You hear this a lot. Someone wants to make a point about censorship, cryptography, or the futility of banning a particular blob of data. The argument goes like this: a file is just a sequence of 1s and 0s, and numbers are also sequences of 1s and 0s when written in binary. Therefore, banning a file is like banning a number. What next? Will the government outlaw 85?
It’s a neat rhetorical trick. But every time I see it, I wince just a little, because here’s the awkward truth…
Sometimes, digital files aren’t numbers.
How long has this been going on?
Start with the simplest case, the empty file. A file of length zero. That’s a perfectly valid file and I have many copies of it, but what number is it?
You might say “zero”.
Fine — but then what number is a file containing a single zero byte? It can’t also be zero; that slot is taken.
Even if you carve out a special rule for the empty file (perhaps negative 1), you’re still not done. Suppose you want to encode a number as a file. As a 32‑bit integer? A 64‑bit integer? A 128‑bit integer? All of these are different files but they’re the same number.

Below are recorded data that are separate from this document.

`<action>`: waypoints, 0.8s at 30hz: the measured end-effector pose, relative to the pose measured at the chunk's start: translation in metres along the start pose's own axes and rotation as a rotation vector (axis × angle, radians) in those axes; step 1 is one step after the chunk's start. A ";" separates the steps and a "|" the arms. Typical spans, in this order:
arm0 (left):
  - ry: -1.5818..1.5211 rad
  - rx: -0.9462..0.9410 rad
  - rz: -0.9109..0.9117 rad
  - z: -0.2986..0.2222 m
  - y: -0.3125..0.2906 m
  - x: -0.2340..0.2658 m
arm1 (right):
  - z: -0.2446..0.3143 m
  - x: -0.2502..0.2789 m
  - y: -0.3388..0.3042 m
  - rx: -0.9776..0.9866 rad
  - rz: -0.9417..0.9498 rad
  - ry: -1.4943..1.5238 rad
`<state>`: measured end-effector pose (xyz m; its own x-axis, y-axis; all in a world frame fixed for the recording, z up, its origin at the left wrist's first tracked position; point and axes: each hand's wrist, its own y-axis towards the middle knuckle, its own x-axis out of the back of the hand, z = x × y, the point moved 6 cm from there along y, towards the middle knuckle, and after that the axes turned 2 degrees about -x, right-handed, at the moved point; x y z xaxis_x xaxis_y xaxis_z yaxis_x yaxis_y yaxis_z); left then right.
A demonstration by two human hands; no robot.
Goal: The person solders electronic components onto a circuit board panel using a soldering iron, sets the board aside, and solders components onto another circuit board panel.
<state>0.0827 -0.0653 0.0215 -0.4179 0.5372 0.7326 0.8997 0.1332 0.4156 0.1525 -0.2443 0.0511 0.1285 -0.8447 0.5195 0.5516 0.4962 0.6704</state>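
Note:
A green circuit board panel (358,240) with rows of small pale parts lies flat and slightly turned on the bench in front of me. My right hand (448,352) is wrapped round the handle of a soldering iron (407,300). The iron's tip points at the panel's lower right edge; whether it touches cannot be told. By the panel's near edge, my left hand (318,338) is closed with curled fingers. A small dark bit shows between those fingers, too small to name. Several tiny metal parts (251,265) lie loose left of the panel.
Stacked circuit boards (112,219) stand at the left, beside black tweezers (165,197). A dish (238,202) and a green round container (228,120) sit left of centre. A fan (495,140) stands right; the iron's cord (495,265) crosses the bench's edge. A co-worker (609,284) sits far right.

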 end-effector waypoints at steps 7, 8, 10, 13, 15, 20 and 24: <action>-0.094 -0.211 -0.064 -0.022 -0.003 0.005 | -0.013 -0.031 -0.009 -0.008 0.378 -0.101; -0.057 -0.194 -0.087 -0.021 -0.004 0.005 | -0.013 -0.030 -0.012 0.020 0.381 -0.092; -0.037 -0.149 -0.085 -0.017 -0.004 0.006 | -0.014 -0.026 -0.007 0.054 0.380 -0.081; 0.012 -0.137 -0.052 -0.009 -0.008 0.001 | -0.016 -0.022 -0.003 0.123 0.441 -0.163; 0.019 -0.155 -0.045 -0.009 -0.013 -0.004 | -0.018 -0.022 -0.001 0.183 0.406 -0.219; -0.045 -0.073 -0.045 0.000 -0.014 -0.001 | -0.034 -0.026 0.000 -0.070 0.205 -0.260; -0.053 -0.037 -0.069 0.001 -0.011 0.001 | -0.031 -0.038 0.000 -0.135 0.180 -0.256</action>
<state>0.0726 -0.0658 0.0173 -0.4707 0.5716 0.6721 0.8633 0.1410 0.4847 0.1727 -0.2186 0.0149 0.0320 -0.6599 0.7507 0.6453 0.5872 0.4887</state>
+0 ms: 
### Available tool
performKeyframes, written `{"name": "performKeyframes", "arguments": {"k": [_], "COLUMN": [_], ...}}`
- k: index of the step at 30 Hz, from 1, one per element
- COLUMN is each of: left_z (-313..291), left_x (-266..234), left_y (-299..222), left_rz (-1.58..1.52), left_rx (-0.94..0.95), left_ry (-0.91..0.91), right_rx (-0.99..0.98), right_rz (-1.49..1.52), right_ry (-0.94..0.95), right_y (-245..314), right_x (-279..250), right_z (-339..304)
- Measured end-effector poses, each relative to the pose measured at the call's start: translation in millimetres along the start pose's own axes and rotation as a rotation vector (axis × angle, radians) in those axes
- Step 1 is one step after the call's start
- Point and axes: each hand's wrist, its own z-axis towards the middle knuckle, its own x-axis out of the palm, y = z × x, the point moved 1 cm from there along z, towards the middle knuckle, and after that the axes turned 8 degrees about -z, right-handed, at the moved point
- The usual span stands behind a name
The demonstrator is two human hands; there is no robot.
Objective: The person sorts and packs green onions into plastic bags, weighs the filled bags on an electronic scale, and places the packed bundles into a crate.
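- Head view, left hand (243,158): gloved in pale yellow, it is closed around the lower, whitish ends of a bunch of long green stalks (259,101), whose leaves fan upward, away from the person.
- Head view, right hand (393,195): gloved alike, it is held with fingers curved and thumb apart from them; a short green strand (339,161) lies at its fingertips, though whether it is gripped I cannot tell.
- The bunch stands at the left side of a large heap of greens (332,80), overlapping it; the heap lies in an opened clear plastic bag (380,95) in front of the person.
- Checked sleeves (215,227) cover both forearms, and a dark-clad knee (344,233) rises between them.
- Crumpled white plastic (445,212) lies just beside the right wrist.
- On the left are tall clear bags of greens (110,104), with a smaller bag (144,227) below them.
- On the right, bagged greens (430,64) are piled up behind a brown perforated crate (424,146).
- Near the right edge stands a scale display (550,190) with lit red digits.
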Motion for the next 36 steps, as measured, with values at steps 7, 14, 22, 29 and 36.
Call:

Numbers are infinite objects. Even the humble 42 has infinitely many zeros to the left and infinitely many zeros to the right after the decimal point. All numbers do, not just answers to metaphysical questions.
Files are finite objects. They have a length. Numbers don’t.
That difference matters.
Leading me along…
A favourite stunt in crypto‑activist circles is to turn a small text file into a prime number, but the trick only works because of a convenient accident.
Almost no real‑world file formats begin with a zero byte.
So when you convert that prime number back into the file, you simply chop off all the infinite leading zeros and start at the first non‑zero byte. It works because the file didn’t need those zeros anyway. But this is a convention, not a truth of nature.
The only widely‑encountered counterexample is UTF‑16 text. If the first character is ASCII, the first byte will be 0x00. Beyond that, you can find raw data formats such as uncompressed pixel dumps, PCM samples, and similar. These might begin with zero bytes if the first value happens to be zero. But structured formats almost never do.
And that’s deliberate. Most file formats begin with a header or “magic number” that identifies the type. These signatures are chosen to be distinctive and printable, which means the humble zero byte is out. Those file prefixes aren’t chosen to enable the prime number trick but rather more mundane practical reasons.
Channelling Gödel
If you really want to treat every possible file as a number, you can but you must choose a convention that encodes both the bits and the length. Only then do you get a true one‑to‑one mapping.
And once you’ve done that, you’ve quietly admitted the point.
A file is not just a number. A file is a number plus its length.
Which is exactly the thing the slogan tries to ignore. To do that you need a little help from Gödel, but that’s a story for another day.